In order to determine the question, we must therefore examine the relation which the evidence showed Shields sustained to the master and to the appellee. On this phase of the case there is no conflict. Shields testified that he was' employed by the appellant, Haraway, to drive the truck and transport cotton pickers to and from the plantation; that he would go out in the morning and get a load of people, none of whom he knew by name, and getting different ones each morning; that he would tell those he met that they would receive fifty cents per hundred for picking cotton, and be taken to and from the plantation; that these were all his duties, for which he was paid $1.50 per day by Mr. .Haraway, the owner of the truck and the man who had hired him. Appellee testified that he lived in West Helena, and that every morning Shields was out “hollering for cotton pickers”; that witness asked him what he was paying, and Shields said, “Fifty cents a hundred and carry you there and bring you hack.”

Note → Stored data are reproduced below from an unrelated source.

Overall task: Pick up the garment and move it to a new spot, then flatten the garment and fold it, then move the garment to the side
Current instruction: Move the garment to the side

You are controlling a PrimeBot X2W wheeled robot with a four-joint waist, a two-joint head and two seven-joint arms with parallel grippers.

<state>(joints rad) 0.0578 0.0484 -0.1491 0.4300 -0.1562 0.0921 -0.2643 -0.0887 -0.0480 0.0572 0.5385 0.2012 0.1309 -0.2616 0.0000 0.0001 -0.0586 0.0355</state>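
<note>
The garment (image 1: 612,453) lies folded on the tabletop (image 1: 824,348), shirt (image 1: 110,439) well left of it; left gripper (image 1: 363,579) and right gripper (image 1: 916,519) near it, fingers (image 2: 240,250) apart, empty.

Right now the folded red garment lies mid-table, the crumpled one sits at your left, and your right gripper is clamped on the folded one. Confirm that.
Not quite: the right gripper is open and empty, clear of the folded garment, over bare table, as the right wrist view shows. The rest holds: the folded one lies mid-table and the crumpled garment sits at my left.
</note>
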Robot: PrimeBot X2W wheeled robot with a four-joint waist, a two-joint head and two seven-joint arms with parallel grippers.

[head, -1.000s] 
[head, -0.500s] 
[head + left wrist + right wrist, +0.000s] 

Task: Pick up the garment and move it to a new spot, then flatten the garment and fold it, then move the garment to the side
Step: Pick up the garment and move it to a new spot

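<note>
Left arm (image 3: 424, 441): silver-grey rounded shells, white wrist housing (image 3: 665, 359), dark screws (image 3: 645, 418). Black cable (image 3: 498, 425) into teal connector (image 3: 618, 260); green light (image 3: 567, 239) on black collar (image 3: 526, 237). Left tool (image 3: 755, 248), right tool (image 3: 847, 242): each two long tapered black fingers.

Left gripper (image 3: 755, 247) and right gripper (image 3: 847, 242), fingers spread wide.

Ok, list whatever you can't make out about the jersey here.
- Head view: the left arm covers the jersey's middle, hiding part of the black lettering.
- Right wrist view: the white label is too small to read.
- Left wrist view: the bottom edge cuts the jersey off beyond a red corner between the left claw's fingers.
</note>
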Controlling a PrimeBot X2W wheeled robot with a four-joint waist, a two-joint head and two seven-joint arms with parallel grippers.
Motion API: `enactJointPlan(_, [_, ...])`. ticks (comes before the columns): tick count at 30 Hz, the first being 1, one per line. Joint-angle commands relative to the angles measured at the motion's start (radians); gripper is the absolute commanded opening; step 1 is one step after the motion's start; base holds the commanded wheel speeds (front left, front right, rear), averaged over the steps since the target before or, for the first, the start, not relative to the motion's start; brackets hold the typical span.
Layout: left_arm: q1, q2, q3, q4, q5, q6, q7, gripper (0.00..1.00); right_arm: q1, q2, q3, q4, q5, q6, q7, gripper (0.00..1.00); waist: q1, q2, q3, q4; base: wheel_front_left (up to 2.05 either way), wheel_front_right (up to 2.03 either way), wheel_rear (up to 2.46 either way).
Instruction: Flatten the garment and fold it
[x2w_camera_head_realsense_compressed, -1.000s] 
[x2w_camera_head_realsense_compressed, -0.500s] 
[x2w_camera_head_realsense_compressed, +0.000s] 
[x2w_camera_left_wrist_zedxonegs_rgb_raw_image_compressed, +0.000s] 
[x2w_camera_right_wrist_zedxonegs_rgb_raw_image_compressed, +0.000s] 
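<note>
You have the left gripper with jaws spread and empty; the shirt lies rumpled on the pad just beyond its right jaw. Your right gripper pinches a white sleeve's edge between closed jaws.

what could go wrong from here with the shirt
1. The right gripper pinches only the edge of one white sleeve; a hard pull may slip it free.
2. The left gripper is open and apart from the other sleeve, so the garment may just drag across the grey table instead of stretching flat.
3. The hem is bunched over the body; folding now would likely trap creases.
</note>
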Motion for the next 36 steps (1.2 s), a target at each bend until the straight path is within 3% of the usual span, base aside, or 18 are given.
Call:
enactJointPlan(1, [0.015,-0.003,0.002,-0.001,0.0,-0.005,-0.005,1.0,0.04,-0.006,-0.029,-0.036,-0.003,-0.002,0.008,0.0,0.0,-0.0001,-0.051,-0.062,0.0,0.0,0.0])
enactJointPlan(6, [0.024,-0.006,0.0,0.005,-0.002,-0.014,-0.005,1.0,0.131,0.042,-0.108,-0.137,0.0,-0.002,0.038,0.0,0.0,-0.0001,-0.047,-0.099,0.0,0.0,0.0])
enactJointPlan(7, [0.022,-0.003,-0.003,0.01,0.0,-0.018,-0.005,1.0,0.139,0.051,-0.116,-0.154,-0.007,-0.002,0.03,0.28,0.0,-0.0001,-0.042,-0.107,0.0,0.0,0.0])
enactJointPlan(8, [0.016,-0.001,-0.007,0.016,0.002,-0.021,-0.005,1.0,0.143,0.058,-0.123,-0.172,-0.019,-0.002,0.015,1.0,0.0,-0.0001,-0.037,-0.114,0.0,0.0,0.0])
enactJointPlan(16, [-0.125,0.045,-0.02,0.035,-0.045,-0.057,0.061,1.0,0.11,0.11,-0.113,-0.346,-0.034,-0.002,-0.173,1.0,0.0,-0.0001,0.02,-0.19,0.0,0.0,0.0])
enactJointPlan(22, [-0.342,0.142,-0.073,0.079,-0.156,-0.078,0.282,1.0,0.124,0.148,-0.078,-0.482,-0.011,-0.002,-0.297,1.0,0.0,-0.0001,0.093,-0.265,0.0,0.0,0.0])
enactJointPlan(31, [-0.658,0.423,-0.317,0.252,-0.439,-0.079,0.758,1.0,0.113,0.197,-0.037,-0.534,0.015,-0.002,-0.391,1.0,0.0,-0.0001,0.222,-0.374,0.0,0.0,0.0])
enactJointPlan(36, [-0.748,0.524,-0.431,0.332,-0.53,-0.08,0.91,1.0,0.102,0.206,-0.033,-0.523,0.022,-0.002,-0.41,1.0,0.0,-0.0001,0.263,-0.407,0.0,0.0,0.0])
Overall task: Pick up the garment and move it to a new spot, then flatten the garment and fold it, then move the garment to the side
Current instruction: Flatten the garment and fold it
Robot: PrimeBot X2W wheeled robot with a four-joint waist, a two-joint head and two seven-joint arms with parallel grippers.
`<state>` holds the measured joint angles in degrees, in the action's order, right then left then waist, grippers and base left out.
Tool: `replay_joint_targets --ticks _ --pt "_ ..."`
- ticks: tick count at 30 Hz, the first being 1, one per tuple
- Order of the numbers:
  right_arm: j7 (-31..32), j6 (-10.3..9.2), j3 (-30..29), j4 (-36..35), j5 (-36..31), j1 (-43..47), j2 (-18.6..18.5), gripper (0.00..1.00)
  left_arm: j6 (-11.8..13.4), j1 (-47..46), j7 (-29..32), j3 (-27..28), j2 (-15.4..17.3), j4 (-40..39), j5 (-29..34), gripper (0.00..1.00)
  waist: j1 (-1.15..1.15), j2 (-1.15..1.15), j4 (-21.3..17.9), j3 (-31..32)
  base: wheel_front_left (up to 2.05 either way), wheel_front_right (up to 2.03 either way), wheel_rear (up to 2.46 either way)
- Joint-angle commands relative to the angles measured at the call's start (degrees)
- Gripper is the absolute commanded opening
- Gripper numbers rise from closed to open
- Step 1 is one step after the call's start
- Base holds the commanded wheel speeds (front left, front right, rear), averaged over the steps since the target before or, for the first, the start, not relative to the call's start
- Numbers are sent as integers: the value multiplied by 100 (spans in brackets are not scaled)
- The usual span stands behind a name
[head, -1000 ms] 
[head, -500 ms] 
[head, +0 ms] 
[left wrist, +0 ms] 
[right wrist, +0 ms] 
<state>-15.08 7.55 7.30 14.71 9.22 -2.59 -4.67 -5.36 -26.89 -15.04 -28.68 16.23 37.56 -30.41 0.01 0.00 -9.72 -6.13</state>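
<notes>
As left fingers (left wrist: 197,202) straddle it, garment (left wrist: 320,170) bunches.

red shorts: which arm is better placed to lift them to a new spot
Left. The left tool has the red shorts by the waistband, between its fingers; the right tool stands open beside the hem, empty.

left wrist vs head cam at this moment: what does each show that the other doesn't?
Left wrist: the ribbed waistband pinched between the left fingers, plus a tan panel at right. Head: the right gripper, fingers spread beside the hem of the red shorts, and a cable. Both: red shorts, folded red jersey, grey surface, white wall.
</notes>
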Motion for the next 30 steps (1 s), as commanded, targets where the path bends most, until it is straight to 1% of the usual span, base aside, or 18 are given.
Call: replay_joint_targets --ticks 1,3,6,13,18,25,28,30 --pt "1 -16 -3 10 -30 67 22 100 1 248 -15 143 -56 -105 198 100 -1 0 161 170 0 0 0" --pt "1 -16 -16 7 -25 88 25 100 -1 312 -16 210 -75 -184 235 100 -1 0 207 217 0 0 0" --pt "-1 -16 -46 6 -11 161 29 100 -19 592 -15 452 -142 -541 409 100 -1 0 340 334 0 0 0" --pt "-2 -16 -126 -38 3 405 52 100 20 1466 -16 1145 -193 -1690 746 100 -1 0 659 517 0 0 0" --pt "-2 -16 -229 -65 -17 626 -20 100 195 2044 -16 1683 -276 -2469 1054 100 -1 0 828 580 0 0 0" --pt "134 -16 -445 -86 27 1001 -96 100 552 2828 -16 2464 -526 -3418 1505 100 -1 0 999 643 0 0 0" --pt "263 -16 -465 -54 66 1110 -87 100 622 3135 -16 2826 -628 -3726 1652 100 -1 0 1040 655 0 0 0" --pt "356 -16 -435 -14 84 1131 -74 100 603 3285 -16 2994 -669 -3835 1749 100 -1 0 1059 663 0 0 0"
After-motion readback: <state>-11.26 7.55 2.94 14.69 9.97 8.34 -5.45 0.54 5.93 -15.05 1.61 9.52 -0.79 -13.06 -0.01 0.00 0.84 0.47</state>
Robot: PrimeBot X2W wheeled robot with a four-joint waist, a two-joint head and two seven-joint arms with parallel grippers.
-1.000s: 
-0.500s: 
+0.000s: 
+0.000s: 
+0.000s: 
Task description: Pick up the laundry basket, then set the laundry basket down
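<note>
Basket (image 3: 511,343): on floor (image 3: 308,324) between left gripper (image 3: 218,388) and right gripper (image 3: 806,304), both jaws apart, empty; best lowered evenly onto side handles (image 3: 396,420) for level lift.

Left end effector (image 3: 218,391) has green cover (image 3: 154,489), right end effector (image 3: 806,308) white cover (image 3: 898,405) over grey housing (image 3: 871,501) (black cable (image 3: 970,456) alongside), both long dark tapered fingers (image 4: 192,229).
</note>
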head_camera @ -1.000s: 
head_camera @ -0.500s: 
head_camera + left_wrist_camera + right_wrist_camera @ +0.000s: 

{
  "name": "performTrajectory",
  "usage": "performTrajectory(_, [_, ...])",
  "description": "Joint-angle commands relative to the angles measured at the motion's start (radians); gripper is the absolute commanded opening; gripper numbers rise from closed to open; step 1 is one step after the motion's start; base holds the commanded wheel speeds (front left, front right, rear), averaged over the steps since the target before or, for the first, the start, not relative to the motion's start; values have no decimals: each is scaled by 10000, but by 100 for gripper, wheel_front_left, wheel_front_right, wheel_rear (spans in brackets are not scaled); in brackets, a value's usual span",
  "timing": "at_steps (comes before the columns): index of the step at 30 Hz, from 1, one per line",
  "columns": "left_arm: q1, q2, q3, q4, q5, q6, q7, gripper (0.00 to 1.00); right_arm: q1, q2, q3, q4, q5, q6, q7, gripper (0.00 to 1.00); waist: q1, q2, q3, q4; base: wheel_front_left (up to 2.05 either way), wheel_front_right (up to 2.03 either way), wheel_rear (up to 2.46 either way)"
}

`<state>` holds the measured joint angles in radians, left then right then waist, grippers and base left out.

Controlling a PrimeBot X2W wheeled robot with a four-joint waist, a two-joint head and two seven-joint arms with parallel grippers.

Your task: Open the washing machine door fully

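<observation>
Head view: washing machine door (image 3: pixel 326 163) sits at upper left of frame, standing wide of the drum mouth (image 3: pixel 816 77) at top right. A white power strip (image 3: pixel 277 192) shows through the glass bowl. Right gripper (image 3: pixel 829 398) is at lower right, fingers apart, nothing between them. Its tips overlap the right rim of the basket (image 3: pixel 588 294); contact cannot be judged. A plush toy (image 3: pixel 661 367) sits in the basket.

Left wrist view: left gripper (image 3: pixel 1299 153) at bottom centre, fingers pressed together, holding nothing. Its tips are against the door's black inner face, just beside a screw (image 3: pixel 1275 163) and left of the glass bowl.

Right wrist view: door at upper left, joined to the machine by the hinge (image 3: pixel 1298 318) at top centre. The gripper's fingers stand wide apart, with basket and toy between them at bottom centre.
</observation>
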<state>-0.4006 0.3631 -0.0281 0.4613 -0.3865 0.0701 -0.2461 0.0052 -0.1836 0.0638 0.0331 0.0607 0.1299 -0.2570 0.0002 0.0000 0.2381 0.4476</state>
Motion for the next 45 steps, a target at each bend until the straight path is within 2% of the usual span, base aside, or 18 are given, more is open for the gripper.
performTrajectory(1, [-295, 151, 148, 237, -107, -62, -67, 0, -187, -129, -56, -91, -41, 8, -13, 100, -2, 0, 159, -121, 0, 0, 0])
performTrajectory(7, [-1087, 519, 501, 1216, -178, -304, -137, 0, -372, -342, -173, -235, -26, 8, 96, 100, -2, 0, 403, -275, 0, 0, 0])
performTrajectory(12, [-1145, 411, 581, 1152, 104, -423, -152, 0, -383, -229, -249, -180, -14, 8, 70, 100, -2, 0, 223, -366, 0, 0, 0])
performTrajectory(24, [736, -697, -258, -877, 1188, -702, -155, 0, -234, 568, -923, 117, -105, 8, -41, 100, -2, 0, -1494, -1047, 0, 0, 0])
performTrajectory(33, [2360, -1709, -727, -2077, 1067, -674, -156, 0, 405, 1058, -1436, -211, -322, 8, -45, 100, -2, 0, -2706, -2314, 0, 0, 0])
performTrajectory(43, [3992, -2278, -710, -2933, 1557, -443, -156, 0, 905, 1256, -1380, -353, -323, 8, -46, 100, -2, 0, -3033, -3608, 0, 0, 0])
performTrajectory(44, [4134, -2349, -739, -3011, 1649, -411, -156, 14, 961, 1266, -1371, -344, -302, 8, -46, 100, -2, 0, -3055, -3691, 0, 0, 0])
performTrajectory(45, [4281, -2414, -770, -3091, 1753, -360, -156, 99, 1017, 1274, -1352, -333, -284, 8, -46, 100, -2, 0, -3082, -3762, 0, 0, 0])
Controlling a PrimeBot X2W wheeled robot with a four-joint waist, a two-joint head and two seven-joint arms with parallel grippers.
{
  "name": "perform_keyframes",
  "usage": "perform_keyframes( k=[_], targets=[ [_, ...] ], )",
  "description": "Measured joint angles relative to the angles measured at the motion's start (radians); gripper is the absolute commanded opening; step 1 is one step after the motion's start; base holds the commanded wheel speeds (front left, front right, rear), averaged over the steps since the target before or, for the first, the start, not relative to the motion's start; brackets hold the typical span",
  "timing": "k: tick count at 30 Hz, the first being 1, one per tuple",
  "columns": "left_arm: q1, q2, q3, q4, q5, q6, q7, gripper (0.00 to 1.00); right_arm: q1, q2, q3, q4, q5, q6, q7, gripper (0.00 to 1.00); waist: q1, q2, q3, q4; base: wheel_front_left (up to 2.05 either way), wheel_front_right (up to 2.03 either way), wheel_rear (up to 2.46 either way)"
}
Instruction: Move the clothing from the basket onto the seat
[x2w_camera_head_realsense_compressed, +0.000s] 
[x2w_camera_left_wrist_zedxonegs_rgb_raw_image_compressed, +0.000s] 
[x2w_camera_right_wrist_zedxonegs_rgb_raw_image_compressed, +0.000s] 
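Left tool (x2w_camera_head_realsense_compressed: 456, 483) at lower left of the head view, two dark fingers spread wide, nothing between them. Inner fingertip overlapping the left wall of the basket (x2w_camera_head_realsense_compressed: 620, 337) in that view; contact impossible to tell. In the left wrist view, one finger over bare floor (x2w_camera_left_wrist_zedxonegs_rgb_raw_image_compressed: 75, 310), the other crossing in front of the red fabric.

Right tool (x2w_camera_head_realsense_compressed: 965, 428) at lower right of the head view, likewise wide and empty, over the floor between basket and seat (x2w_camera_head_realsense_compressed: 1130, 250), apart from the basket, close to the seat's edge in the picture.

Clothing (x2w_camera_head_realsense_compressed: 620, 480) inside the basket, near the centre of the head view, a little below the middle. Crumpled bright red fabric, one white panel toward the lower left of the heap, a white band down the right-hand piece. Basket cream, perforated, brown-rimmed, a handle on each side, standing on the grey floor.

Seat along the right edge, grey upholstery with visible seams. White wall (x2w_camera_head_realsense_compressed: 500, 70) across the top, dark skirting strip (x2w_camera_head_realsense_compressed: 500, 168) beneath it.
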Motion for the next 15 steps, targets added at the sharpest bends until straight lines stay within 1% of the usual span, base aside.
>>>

The testimony of Manee and Shields regarding the duties of the latter was not disputed, and these facts, it is insisted by the appellant, make the fellow-servant doctrine applicable to this case, and that to hold otherwise would call for the abrogation or modification of the rule announced in Ry. Co. v. Triplett, supra, and in Walsh v. Eubanks, 183 Ark. 34, 34 S. W. (2d) 762; Williamson & Williams v. Gates, Ib. 579, 37 S. W. (2d) 88, and Parham v. Parker, Ib. 674, 37 S. W. (2d) 879. To further sustain this contention, reliance is had on the case of St. L. S. W. Ry. Co. v. Henson, 61 Ark. 302, 32 S. W. 1079.